Dès le moi de juin Moshé Dayan déclarait « tout ce qu'il nous reste à trouver, c'est un officier, même un simple capitaine. Il faudrait le gagner à notre cause, l'acheter, pour qu'il accepte de se déclarer le sauveur de la population maronite. Alors, l'armée israélienne entrerait au Liban, occuperait les territoires où elle établirait un régime chrétien allié à Israël, et tout marcherait comme sur des roulettes. Le territoire du sud du Liban sera totalement annexé à Israël." (M.Sharett)
Quelques mois plus tard, conformément aux plans, Bachir Gemayel était élu président du Liban. Le 14 septembre il se rendit aux quartiers généraux des Phalanges chrétiennes à Beyrouth. Une bombe déposée éclata, télécommandée, l’immeuble s’effondra. Le corps de Gemayel fut découvert cinq heures plus tard. Les dirigeants israéliens l'attribuent immédiatement à l'O.L.P. et envahissent le Liban pour y détruire les bases de l'O.L.P.
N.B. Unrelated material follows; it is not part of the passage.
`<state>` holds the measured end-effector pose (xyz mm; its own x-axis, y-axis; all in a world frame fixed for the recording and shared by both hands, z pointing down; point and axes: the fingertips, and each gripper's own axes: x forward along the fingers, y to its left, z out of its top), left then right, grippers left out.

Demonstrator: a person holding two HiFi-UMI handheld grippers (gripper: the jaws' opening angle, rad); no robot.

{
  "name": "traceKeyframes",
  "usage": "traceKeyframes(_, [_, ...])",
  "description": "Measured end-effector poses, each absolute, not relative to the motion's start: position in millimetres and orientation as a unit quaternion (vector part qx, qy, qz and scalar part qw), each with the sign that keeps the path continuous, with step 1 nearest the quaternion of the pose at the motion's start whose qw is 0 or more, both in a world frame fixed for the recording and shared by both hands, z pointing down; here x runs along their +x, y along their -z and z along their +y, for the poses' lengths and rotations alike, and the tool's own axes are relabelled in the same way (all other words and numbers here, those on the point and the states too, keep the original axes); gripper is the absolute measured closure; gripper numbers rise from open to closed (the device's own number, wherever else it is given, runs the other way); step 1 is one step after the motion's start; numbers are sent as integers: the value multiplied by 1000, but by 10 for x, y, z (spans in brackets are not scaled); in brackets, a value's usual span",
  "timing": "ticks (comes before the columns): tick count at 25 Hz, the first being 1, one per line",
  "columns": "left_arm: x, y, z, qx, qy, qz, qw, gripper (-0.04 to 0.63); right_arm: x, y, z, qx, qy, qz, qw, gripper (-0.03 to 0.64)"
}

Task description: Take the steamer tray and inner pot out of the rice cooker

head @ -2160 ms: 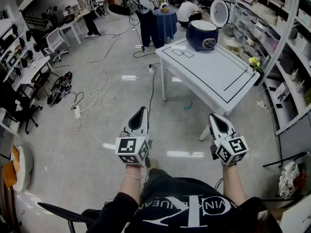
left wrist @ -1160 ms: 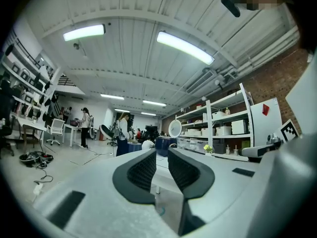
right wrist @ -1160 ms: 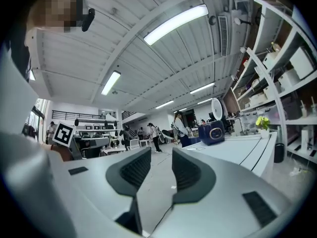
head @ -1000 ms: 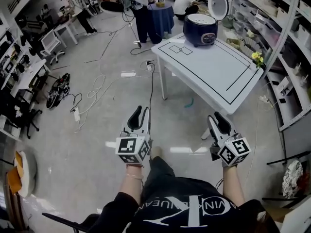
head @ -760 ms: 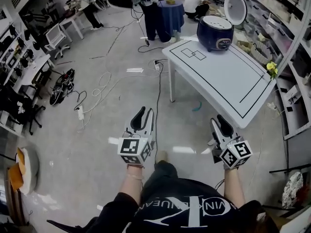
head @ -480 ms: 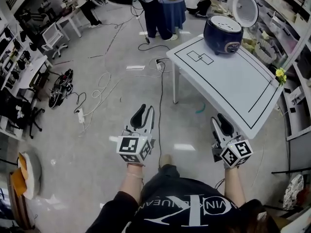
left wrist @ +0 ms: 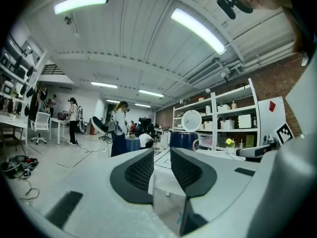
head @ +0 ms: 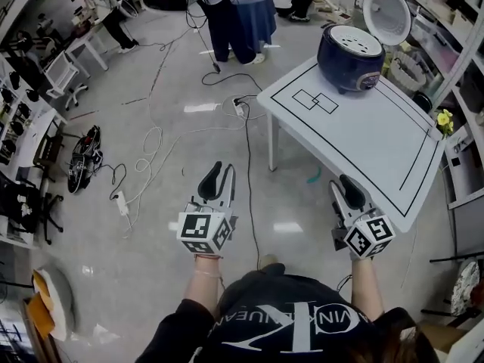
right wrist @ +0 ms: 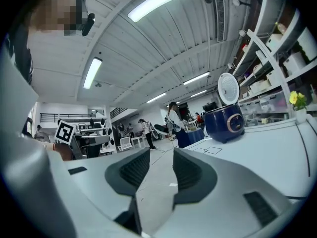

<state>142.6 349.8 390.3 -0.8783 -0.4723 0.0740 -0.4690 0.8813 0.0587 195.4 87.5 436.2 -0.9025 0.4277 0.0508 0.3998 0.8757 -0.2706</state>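
White lettering crosses the person's black shirt (head: 287,325), upside down and only partly legible. The marker cube (head: 203,233) on each gripper carries square black-and-white codes. The dark blue round rice cooker (head: 349,59) stands upright on the far corner of the white counter (head: 370,138), which is ruled with black lines. Its white lid (head: 386,15) is swung up and back towards the metal shelves (head: 463,138). A white perforated steamer tray (head: 357,41) lies in its mouth. The left tongs (head: 222,174) and right tongs (head: 349,187) are held level over the glossy grey floor (head: 136,278), well short of the cooker, with the jaws of both apart and empty. Cables (head: 151,146) trail across the floor, and yellow flowers (head: 444,118) stand at the counter's right edge.
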Motion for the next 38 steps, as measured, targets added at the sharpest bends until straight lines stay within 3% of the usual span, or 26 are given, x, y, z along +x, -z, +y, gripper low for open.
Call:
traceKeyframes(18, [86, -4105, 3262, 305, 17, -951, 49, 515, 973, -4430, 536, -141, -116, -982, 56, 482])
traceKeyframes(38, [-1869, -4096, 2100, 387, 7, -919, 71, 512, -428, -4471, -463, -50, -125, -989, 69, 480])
Un rapprochement peut être tenté, selon R.Garaudy, entre les méthodes provocatrices comme la « Nuit de cristal » en 1938 en Allemagne et cet attentat. Et celui commis par Abou Nidal (voir plus haut). Madame Thatcher n’ira pas aussi loin, mais ne craindra pas d’affirmer : “Je ne crois pas que l'attaque israélienne sur le Liban soit une action de représailles consécutive à cet attentat : les Israéliens y ont trouvé un prétexte pour rouvrir les hostilités”.
Les services secrets syriens ont toujours été montrés du doigt et la théorie soutenue par les pro-Bachir, comme quoi Israël serait le commanditaire de l'assassinat, car trouvant son allié peu coopératif n'a su tenir la route, étant en contradiction totale avec la réalité de la situation et des faits de l'époque.
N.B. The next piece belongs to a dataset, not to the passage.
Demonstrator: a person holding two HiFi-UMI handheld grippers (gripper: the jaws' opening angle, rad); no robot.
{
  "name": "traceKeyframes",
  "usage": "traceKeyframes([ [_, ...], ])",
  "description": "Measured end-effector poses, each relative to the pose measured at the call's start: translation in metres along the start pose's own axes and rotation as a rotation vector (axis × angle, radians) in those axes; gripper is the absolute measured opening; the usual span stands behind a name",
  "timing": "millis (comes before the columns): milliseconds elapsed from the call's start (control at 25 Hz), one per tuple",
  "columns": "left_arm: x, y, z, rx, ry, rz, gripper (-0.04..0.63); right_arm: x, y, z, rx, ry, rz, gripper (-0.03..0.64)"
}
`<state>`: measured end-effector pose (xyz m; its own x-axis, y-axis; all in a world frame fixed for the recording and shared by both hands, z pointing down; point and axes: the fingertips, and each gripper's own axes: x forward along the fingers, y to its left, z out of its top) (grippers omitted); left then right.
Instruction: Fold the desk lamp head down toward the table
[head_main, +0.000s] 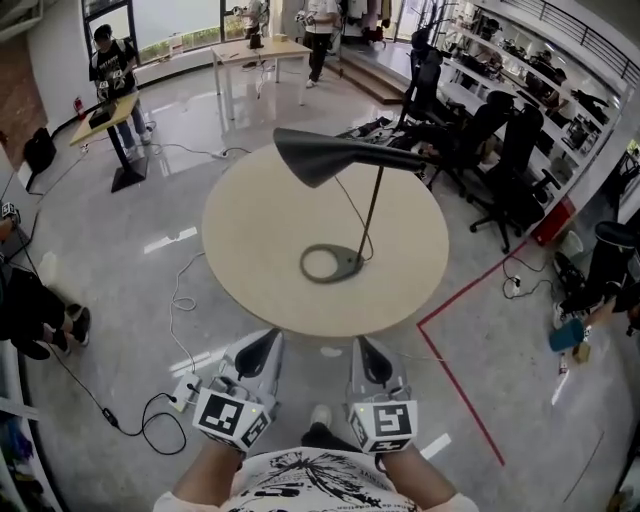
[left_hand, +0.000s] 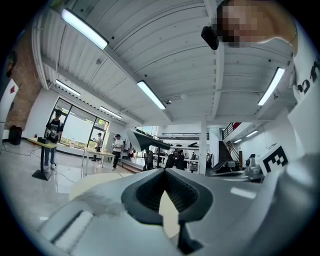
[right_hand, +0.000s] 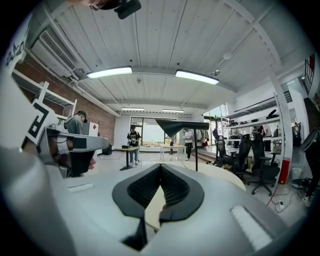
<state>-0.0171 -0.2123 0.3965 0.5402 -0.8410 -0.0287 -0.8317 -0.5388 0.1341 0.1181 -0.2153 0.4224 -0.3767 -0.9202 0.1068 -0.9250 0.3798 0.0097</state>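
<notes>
While your left tool (head_main: 266, 342) and right tool (head_main: 368, 348) hang closed and empty by the table (head_main: 260, 250), the lamp head (head_main: 335, 155) rides well ahead above it, long axis crosswise, wide mouth toward your left.

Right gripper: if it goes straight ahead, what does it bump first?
Probably the near edge of the round table. If the right gripper rides above the tabletop, the thin stem of the desk lamp comes next; its height is hard to judge.

Black desk lamp (head_main: 340, 190) stands upright on round table (head_main: 250, 250), head raised.
</notes>
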Motion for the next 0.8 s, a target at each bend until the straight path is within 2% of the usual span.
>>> traceKeyframes([
  [160, 0.042, 0.007, 0.002, 0.023, -0.013, 0.033, 0.003, 0.029, -0.030, 0.007, -0.019, -0.011, 0.042, 0.009],
  [320, 0.067, 0.018, 0.002, 0.031, -0.003, 0.054, 0.003, 0.052, -0.056, 0.011, -0.016, -0.014, 0.040, 0.009],
  [560, 0.090, 0.047, 0.014, 0.041, -0.013, 0.092, 0.003, 0.089, -0.068, 0.012, 0.004, 0.002, 0.038, 0.009],
  [800, 0.125, 0.084, 0.038, 0.035, -0.057, 0.064, 0.003, 0.130, -0.077, 0.032, -0.002, -0.013, 0.004, 0.009],
])
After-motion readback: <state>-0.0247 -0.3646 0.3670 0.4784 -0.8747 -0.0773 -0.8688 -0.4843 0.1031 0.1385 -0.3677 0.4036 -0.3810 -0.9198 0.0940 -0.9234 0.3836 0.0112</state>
L'invasion du Liban a coûté la vie à plus de 12.000 à 20.000 civils, fait quelque 30 000 blessés et a laissé 200 000 personnes sans abri.
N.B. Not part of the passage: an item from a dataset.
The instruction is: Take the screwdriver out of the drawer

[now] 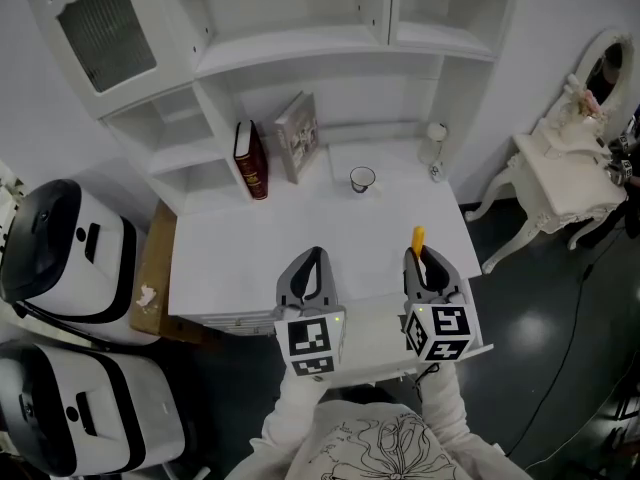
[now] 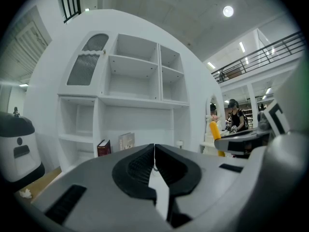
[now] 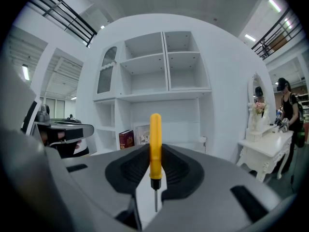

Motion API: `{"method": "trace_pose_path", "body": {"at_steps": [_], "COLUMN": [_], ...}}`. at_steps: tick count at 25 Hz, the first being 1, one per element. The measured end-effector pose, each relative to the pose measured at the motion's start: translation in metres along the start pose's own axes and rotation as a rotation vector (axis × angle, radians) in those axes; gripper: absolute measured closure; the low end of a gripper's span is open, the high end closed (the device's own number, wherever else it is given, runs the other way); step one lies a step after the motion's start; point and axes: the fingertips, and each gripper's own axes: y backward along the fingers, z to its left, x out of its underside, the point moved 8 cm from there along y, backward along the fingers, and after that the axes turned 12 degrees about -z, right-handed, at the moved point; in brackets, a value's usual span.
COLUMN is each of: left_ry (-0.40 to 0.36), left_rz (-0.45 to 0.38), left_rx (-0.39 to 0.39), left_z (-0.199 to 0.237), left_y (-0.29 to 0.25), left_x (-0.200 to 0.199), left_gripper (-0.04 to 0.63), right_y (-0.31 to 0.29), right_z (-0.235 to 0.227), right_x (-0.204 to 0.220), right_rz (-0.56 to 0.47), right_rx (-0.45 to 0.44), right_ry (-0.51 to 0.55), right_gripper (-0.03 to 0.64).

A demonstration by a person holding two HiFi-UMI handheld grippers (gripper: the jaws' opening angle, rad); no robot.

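My right gripper (image 3: pixel 155 154) is shut on the screwdriver (image 3: pixel 155 146), whose yellow handle stands upright between the jaws with the thin metal shaft pointing down. In the head view the yellow handle (image 1: pixel 418 240) sticks out past the right gripper (image 1: pixel 426 259), above the white desk top (image 1: pixel 250 248). The left gripper (image 1: pixel 312 265) hangs beside it to the left, its jaws closed together with nothing between them (image 2: pixel 154 154). The open drawer (image 1: pixel 372 340) lies under both grippers at the desk's front edge, mostly hidden by them.
On the desk's back stand a red book (image 1: pixel 251 160), a leaning book (image 1: pixel 299 135), a small cup (image 1: pixel 362 179) and a small white figure (image 1: pixel 435 148). White shelves rise behind. Two white machines (image 1: pixel 62 258) stand left, a white dressing table (image 1: pixel 565 168) right.
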Motion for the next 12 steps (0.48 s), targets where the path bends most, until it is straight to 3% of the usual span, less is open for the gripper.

Elle fut pour Israël l’occasion de porter un coup spectaculaire au nationalisme palestinien. Entre autres objectifs, les troupes devaient s’emparer d’un immeuble qui abritait le centre de recherches de l’OLP où étaient conservés livres et documents retraçant l’histoire de la Palestine, des villages et des familles arabes avant 1948 et des événements marquants de cette période. Tout fut expédié en Israël et dûment décortiqué pour n’être rendu que 14 mois plus tard à la demande express de l’OLP qui en faisait l’une des conditions de la libération de six soldats israéliens. Le spectacle, pour un historien européen témoin du spectacle, fut attristant car tout était détruit. Etant donné qu’il n’existait pas de bibliothèque nationale, les intellectuels palestiniens avaient fait de leur mieux pour rassembler des documents, journaux datant du mandat britannique, microfilms des journaux israéliens, des dossiers de la Knesset. Au retour de ces documents tout fut microfilmé et mis en sécurité aux Etats-Unis, mais certains vieux livres avaient disparus. C’était comme si l’Etat hébreu, à travers ses services secrets, avait volé le passé et l’identité des Palestiniens et nié à la Palestine la possibilité d’avoir des archives historiques, de les dépouiller de leur histoire parce que dérangeante pour lui.
« Raisins de la colère »
En avril 1996, répondant à des attaques du Hezbollah, Israël lança l’opération “Raisins de la colère”. L’aviation israélienne bombarda les bases, ainsi que des objectifs civils au Liban, jusque dans le Sud de Beyrouth, dans la localité de Qana, où 107 civils libanais trouvèrent la mort sous les bombardements, alors qu’elles s’étaient réfugiées dans un camp de la Finul. Ce qui constitue là aussi, aux yeux des arabes et de l’opinion mondiale, un véritable crime de guerre. Un nouvel accord de cessez-le-feu fut négocié le 26 avril, sous l’égide des Etats-Unis et de la France. La résolution 425 du Conseil de sécurité de l’ONU exigea le repli de l’armée israélienne du Sud Liban qui ne fut effectué que plus tard sous le gouvernement de Barak. Le 24 mai 2000, le dernier soldat israélien quitte la zone, en laissant sur place 130.000 mines (le problème des mines sera examiné chapitre... ). Ce n’est qu’au mois d’août que les casques bleus de la Finul se redéploieront dans la zone évacuée.